§ **Task prompt**
Check each line of the data for "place" and select those that have it.

Top of Exercise inputs

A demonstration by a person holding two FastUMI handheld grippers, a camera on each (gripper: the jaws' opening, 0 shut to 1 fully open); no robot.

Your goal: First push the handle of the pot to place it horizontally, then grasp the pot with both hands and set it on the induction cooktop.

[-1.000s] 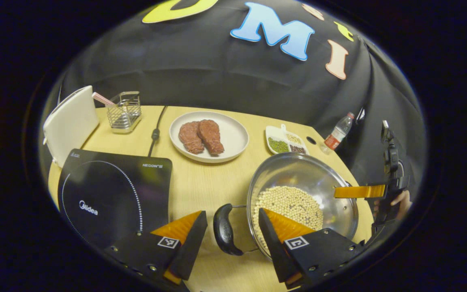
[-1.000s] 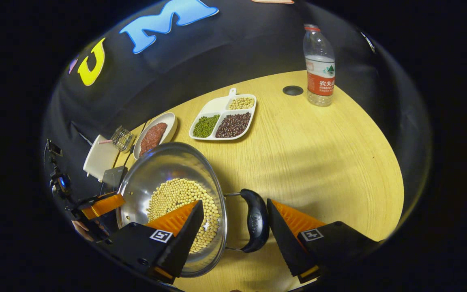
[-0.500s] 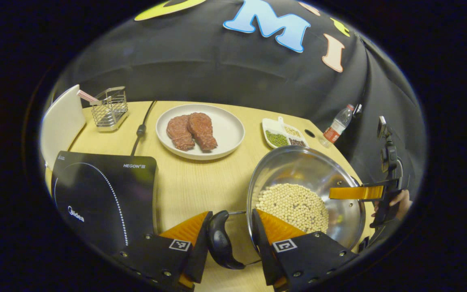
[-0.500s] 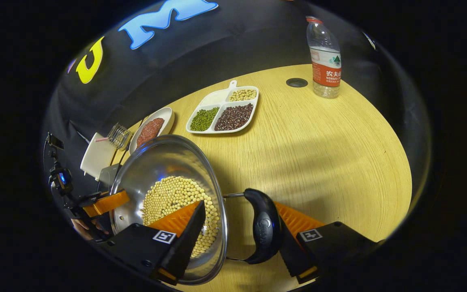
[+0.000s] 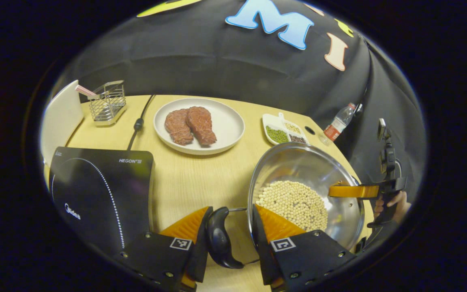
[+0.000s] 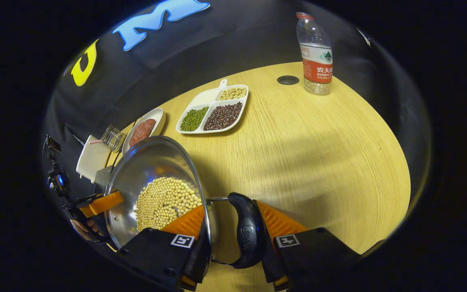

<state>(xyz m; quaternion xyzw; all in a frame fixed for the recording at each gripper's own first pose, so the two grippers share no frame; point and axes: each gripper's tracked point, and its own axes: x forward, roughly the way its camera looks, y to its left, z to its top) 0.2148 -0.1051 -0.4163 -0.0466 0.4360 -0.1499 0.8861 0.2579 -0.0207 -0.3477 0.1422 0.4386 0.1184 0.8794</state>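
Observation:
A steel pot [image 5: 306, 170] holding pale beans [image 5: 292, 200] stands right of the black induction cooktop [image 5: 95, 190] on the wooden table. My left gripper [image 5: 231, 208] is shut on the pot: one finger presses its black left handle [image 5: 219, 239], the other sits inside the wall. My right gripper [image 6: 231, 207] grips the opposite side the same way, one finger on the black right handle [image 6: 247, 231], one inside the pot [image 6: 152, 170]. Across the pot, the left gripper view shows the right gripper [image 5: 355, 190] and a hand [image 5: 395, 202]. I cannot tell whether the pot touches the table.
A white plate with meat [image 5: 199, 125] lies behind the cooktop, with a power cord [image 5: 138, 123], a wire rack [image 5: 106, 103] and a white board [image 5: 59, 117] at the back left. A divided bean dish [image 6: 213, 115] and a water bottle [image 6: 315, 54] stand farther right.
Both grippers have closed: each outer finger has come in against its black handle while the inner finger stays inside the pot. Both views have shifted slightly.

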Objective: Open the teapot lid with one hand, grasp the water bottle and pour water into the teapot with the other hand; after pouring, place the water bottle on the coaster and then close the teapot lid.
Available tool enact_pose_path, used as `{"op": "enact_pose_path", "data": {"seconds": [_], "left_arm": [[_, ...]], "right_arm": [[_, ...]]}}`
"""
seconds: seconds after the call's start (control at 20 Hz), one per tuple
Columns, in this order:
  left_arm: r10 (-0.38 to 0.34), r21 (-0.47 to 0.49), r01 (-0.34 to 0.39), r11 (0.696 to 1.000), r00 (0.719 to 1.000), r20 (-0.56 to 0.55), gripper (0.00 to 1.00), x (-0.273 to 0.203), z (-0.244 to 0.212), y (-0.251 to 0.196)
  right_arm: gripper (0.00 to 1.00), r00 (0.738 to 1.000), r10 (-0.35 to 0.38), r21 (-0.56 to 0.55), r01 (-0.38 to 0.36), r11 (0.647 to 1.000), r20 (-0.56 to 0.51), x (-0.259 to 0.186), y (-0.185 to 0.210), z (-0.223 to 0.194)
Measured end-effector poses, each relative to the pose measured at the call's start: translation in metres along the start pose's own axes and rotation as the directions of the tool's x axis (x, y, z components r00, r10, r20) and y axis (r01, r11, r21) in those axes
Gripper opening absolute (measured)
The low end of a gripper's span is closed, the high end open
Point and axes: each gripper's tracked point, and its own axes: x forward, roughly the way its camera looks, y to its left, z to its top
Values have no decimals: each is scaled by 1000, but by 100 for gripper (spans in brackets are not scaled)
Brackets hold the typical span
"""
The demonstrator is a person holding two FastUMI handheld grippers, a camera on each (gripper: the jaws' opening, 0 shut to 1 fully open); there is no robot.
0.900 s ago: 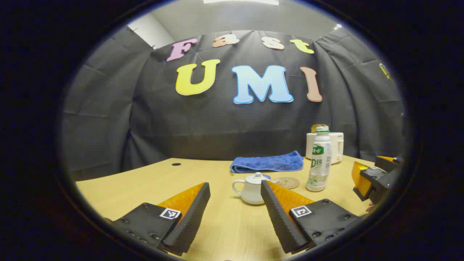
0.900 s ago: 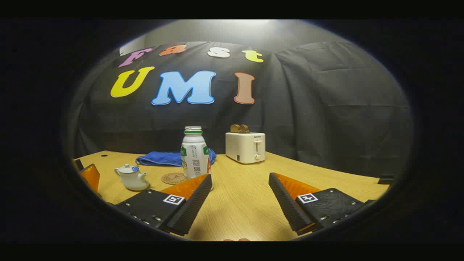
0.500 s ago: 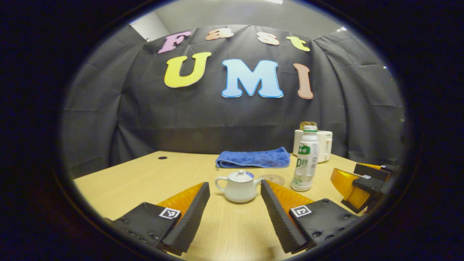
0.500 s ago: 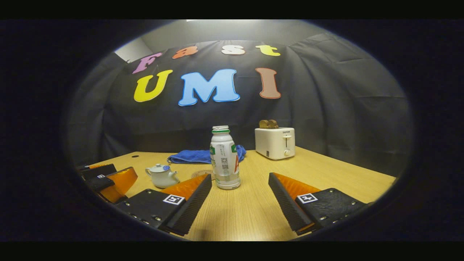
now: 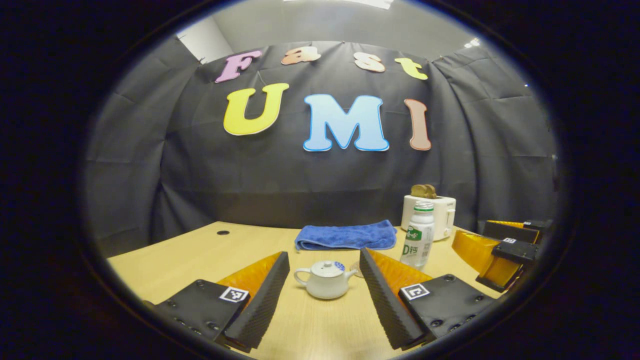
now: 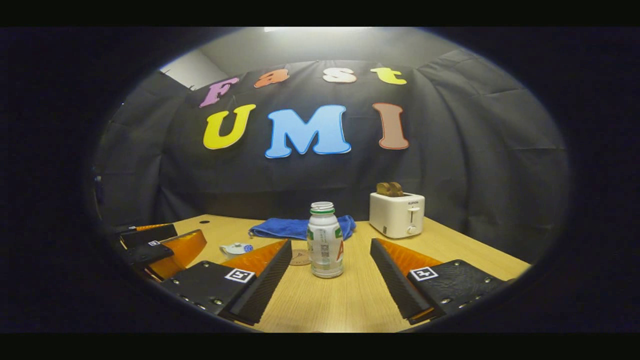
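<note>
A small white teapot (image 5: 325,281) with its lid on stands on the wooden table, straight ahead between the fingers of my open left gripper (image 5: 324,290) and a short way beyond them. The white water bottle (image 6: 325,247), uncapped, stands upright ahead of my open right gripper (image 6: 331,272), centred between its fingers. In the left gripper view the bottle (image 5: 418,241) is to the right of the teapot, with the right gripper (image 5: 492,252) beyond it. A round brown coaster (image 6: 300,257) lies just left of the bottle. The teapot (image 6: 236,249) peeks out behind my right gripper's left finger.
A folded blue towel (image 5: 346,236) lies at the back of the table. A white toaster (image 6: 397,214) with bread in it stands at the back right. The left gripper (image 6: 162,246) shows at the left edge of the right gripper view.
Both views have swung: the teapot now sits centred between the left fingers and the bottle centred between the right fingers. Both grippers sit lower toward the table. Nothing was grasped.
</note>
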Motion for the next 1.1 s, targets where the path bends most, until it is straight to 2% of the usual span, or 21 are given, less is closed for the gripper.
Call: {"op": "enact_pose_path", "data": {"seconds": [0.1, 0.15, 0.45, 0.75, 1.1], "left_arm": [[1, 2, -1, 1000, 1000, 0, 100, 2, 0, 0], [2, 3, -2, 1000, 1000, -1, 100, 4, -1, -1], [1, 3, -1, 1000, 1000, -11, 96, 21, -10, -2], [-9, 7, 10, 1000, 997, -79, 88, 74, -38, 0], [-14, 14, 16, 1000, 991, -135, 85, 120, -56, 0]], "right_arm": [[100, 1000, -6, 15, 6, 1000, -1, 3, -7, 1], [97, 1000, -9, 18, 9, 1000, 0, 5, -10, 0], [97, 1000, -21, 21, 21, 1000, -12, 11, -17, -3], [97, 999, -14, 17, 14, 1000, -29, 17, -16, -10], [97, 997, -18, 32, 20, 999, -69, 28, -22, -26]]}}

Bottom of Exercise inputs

§ **Response to this exercise**
Your goal: First push the handle of the pot to place it horizontally, then grasp the pot with both hands and set it on the induction cooktop.
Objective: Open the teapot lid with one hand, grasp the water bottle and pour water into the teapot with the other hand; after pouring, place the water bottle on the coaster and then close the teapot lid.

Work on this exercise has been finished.